How to configure Jabber (jabberd2) with MySQL,PAM as auth database

How to configure Jabber (jabberd2) with MySQL,PAM as auth database

Introduction –

Jabberd2 is XMPP protocol based Instants Messaging (IM) server. Jabberd2 is highly scalable,high performance jabber server. The beauty of the Jabberd2 architecture lies in the fact that its component architecture distributes services across six components, each of which communicates over TCP/IP.

1) Router – is the backbone of Jabber server. It accepts connections from Jabberd components and passes XML packets between components
2) Server to Server (S2S) – component handles communications with external servers. S2S passes packets between other components and external servers, and it performs dial-back to authenticate remote Jabber servers.

3) Resolver  – acts in support of the S2S component.
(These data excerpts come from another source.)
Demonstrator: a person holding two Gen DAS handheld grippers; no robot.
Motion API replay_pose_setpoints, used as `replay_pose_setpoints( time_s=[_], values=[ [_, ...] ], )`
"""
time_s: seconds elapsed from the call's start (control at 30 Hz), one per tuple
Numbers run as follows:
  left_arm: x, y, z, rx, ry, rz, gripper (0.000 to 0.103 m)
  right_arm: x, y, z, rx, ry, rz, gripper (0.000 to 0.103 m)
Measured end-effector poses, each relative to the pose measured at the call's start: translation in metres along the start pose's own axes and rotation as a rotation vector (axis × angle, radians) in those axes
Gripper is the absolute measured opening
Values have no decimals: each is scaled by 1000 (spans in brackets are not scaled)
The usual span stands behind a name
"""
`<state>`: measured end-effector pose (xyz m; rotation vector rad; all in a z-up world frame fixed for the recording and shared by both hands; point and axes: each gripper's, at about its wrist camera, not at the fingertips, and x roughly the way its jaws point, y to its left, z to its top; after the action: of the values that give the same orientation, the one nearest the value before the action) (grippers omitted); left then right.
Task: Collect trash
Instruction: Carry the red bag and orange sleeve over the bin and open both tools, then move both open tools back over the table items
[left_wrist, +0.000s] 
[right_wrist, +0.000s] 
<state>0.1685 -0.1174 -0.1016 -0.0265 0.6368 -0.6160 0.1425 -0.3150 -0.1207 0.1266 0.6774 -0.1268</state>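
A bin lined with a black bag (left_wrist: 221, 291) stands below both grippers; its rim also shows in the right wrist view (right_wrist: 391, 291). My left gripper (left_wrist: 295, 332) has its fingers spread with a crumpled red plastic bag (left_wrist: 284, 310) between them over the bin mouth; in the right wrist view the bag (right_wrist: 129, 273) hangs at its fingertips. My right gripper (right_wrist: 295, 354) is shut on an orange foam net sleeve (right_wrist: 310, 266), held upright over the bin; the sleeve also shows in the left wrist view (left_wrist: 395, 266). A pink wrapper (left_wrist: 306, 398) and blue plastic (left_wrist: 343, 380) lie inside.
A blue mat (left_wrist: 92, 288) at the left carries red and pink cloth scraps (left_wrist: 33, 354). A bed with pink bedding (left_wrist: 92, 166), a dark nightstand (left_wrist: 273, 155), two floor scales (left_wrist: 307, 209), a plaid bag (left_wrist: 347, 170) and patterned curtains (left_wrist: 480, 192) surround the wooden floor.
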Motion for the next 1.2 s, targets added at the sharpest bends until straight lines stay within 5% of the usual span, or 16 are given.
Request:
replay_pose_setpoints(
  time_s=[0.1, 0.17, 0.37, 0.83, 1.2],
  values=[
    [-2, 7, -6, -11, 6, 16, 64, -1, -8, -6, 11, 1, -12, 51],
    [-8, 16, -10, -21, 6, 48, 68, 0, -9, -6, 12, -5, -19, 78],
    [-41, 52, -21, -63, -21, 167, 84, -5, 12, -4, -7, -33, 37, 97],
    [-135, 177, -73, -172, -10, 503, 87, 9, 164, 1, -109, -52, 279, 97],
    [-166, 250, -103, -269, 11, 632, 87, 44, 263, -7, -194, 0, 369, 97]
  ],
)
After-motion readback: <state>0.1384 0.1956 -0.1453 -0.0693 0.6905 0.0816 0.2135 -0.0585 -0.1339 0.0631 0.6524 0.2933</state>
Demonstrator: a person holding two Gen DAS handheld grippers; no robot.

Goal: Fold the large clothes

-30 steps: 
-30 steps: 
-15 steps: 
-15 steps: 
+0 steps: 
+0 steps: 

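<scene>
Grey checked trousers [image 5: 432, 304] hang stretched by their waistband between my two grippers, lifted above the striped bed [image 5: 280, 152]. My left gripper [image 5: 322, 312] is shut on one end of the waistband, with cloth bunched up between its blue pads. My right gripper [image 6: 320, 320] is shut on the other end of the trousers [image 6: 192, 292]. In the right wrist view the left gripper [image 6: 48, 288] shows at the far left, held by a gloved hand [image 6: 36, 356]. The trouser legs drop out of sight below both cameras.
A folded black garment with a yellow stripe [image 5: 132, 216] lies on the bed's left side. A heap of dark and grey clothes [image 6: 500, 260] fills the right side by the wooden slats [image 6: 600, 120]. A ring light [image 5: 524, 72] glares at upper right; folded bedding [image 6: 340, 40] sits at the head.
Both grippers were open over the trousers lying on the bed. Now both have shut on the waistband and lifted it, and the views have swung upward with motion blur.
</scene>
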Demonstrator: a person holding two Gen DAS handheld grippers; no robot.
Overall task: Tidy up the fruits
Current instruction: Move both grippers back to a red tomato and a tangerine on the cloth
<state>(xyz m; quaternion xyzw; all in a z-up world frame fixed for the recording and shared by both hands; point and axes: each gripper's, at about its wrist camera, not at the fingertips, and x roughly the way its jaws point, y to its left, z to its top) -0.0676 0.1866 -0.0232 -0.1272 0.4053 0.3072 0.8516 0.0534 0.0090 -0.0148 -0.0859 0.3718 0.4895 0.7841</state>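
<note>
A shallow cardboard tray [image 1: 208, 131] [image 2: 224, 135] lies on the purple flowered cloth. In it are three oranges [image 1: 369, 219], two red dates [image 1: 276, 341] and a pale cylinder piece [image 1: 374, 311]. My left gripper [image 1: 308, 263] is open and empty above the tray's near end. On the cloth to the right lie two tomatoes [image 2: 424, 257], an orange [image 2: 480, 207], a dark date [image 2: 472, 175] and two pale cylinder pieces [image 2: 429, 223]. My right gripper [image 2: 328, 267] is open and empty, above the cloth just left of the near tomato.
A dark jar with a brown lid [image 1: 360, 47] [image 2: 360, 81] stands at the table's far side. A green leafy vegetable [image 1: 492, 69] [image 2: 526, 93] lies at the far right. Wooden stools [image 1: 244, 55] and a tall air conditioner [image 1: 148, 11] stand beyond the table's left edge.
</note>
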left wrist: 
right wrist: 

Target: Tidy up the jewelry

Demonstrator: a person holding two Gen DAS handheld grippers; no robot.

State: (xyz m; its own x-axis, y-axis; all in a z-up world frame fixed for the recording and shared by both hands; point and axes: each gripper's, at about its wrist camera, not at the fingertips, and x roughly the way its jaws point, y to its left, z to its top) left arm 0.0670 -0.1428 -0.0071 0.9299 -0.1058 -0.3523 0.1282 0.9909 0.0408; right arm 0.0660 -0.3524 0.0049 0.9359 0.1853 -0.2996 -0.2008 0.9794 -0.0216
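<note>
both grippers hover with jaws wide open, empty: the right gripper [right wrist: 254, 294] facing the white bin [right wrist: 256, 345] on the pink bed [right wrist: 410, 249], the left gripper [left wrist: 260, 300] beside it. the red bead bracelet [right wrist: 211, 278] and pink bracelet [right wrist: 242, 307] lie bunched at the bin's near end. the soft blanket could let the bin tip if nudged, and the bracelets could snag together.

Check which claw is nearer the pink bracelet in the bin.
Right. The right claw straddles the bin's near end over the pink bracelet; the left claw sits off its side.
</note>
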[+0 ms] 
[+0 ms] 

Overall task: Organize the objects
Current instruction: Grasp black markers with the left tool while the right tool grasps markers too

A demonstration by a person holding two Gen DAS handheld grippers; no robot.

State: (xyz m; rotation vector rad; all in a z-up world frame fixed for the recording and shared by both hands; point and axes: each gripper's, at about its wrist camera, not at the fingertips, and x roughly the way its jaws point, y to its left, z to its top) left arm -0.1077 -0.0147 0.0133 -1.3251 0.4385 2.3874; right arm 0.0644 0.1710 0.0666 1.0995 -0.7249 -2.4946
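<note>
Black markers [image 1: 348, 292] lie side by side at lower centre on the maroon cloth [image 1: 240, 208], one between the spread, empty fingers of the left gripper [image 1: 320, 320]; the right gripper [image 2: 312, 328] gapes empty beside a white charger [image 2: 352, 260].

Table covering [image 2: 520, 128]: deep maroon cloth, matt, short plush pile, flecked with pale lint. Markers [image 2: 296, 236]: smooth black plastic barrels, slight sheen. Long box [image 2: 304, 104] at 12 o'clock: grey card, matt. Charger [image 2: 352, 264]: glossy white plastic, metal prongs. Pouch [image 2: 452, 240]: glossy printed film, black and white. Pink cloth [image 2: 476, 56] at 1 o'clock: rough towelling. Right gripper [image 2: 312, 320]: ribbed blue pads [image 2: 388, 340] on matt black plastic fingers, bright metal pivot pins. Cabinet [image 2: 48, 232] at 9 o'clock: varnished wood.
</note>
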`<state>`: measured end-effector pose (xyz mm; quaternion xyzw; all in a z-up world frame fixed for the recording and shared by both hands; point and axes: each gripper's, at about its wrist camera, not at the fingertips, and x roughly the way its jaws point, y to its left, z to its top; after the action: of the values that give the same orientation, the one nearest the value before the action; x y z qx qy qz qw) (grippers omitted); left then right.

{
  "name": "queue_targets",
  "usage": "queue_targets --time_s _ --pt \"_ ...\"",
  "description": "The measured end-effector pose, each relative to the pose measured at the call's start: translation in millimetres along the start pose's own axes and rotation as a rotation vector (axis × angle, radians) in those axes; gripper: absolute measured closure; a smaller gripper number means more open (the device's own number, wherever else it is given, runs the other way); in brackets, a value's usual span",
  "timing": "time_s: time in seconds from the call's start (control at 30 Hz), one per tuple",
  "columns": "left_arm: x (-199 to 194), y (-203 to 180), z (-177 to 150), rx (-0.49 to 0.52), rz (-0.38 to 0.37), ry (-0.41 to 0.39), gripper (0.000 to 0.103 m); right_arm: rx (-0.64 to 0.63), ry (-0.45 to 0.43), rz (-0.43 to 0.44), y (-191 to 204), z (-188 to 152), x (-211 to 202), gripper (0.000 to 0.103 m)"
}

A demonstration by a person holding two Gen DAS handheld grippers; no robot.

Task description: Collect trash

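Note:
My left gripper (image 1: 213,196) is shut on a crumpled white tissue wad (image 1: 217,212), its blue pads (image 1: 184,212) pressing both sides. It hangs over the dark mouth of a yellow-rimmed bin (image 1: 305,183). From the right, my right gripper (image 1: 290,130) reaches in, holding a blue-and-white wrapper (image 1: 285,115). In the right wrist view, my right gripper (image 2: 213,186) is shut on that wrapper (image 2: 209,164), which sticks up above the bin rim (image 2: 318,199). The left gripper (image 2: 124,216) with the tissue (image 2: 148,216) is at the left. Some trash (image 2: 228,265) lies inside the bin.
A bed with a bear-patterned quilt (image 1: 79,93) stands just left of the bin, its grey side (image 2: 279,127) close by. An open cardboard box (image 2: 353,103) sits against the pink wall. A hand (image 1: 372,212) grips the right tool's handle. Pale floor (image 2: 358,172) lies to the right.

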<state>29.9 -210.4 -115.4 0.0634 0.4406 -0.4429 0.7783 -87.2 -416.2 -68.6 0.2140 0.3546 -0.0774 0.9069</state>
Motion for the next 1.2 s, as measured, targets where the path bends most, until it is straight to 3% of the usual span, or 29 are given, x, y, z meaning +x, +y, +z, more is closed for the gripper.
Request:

It resolves hostnames for S2S as part of dialback authentication.
4) Session Manager (SM)  – component implements instant messaging features like message passing,presence,roster and subscription etc. + DB connection
5) Client to Server (C2S) – component handles communication with Jabber clients like connection,passing packets to SM, authenticate and register users.
6) Jabber core  – logging and third party plugin communication.

** To compile/install Jabberd-2.2.9 we need following packages on Debian/Ubuntu (similar on Redhat/Fedora or other OS)

libpam0g  libpam0g-dev (PAM support)
openssl libssl-dev (TLS/SSL support)
libudns0 libudns-dev (DNS Resolver Library)
libidn11  libidn11-dev libnet-libidn-perl (libidn provides necessary string manipulation functionality for Jabberd2)
mysql-common libdbd-mysql-perl  mysql-server-5.1  mysql-client-5.1 libmysqlclient16-dev (MySQL DB authentication)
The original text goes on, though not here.